Ginger, garlic, turmeric. These three foods are your polypharmacy in the cupboard and I cannot choose one over the other- hence the bundle. Anti-cancer, anti-inflammatory, anti-viral, anti-arthritic, anti-bacterial, anti-allergy, etc etc etc. I cannot say enough about these 3 culinary phenomena. For example, it has been said about turmeric that if there was ever such a thing as a magic single-ingredient pill, ground turmeric would probably come closest. It’s tricky for the body to absorb it though, so combine with a little oil and black pepper.

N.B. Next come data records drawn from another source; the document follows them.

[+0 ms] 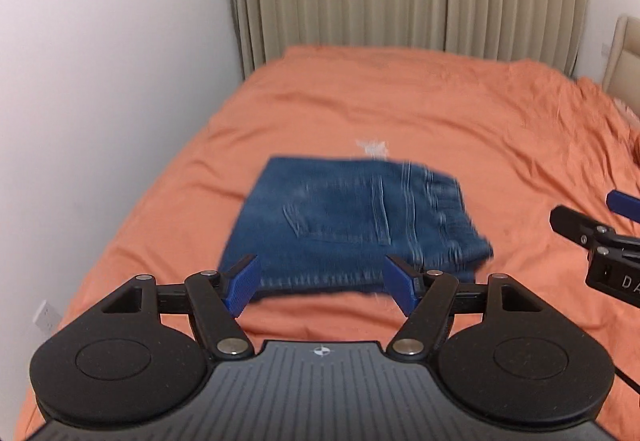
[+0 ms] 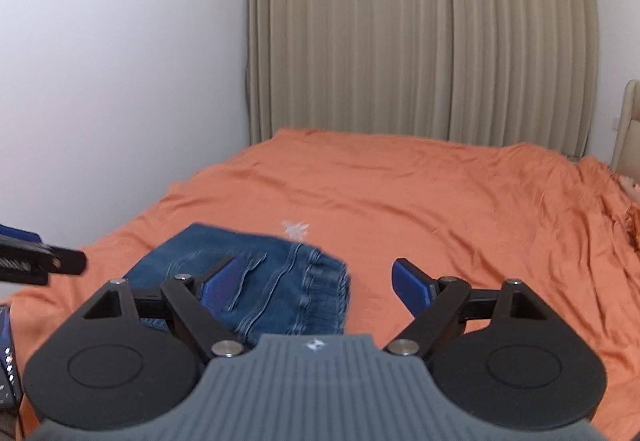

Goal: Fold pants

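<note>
While the folded blue denim pants (image 1: pixel 352 225) lie in a compact rectangle on the wrinkled orange bedsheet (image 1: pixel 460 113), both grippers hover on the near side, touching nothing. Left gripper (image 1: pixel 322 283) has its blue-padded jaws spread wide and empty; right gripper (image 2: pixel 316 285), to the pants' right, likewise gapes wide, holding nothing.

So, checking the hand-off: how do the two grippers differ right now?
The left gripper points straight at the jeans; the right gripper points past their right edge, only its left finger over denim. Left frames the near edge; right frames mostly the orange sheet. Both are open and empty.
</note>
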`<state>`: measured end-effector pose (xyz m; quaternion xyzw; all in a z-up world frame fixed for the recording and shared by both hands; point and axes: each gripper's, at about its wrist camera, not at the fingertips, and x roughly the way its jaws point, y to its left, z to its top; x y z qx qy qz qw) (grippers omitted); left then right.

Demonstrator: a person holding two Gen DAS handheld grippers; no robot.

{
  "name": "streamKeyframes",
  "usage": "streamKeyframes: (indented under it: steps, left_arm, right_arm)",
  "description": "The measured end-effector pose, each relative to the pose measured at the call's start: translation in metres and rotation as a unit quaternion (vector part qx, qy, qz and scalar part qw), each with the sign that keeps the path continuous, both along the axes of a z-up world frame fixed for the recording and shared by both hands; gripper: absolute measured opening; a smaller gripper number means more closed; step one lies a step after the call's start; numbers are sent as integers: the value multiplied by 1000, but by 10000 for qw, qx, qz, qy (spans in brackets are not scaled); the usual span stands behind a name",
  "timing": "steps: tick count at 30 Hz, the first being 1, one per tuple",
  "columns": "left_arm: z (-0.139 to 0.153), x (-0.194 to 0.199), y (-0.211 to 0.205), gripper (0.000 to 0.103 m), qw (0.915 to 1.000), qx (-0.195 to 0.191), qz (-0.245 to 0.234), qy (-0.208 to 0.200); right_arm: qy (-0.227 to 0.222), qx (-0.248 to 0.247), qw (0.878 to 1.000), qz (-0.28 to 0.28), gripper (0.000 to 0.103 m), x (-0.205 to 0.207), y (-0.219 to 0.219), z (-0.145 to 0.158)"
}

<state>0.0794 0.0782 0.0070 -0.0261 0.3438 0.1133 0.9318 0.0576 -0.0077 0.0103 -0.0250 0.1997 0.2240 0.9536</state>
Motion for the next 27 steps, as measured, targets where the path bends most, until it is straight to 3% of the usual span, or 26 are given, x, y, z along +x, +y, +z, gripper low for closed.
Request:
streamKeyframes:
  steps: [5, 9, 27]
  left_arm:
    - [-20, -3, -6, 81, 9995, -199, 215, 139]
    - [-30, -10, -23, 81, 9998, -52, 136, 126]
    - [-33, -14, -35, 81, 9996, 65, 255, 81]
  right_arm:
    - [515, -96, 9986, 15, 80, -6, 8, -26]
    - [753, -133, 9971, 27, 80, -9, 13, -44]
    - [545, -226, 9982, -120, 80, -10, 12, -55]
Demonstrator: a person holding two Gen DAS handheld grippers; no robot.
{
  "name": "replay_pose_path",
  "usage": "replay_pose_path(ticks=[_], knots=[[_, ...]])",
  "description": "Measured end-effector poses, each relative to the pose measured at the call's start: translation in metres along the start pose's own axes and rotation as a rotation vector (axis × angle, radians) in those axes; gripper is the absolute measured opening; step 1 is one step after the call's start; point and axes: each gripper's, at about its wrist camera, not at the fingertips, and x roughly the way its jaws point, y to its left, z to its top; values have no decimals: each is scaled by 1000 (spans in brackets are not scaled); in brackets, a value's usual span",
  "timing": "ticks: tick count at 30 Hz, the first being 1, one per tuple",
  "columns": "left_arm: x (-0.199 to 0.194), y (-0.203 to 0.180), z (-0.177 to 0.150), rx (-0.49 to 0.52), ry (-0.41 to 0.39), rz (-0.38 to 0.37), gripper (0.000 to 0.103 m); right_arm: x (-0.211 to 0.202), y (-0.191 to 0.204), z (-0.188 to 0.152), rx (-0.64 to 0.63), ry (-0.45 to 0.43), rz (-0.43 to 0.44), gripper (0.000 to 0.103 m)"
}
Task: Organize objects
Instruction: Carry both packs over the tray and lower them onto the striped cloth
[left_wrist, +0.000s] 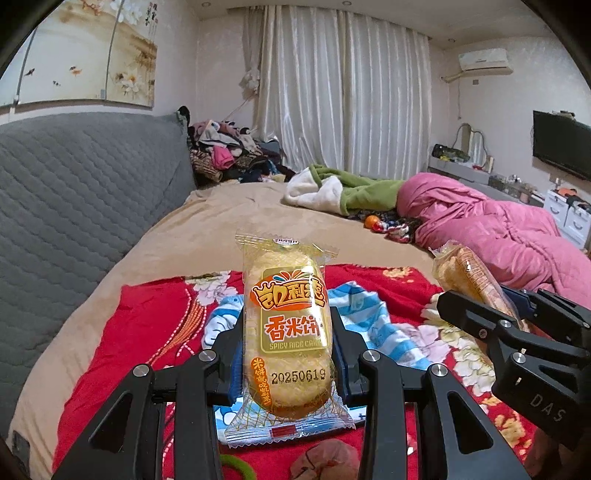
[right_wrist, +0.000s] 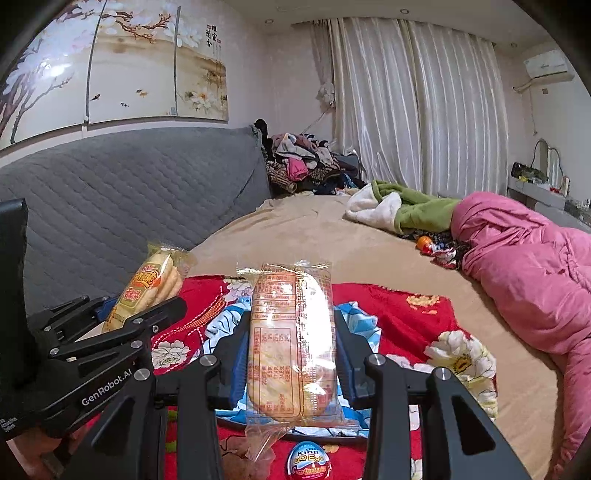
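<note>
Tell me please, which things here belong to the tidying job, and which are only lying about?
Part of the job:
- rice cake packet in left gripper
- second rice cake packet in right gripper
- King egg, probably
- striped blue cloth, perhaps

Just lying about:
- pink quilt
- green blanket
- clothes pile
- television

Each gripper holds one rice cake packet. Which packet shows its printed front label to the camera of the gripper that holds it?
The packet in the left hand-held gripper: its rice cake packet shows the orange logo. The right hand-held gripper holds its packet back side out.

A home bedroom; bed (left_wrist: 207, 221), pink quilt (left_wrist: 498, 225), curtains (left_wrist: 343, 92), clothes pile (left_wrist: 229, 151).
</note>
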Motion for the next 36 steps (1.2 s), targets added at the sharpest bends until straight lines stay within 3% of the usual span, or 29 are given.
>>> replay_pose_path(ticks=[19, 36], knots=[[67, 9, -27, -29, 66, 16, 39, 62, -9, -18, 11, 72, 10, 40], [146, 14, -48, -51, 148, 37, 39, 142, -17, -38, 3, 167, 4, 40]])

Other vegetables and fruits
The more plant-based colour you have on your plate each time, the more you are helping your body’s amazing innate detox systems. Yellow, orange, blue, purple, red, green and white produce is uniquely protective against disease. That’s why you will have heard of the advice to ‘eat the rainbow’ every day. Raw is best for a lot of the produce, with some of the exceptions being tomatoes, carrots, celery, aubergine, asparagus, kale and mushrooms. The healing properties of these veggies are enhanced by using different cooking methods.
I love coffee and I am happy to say that there is a vast body of evidence to show its multiple benefits on health. However, coffee is not for everyone, as there are people sensitive to caffeine. Even better than coffee is green tea, or white tea with lemon. Herbal tea is great as well. What I have started doing recently is flavouring my water by steeping some tea bags in a bottle filled with water and letting it sit in the fridge for a few hours. Then you can just enjoy sipping it throughout the day and topping up as you go along. One way of making your water go further! The antioxidant compounds in these beverages have incredible healing properties, so choose the one that you enjoy the most and make it work for you.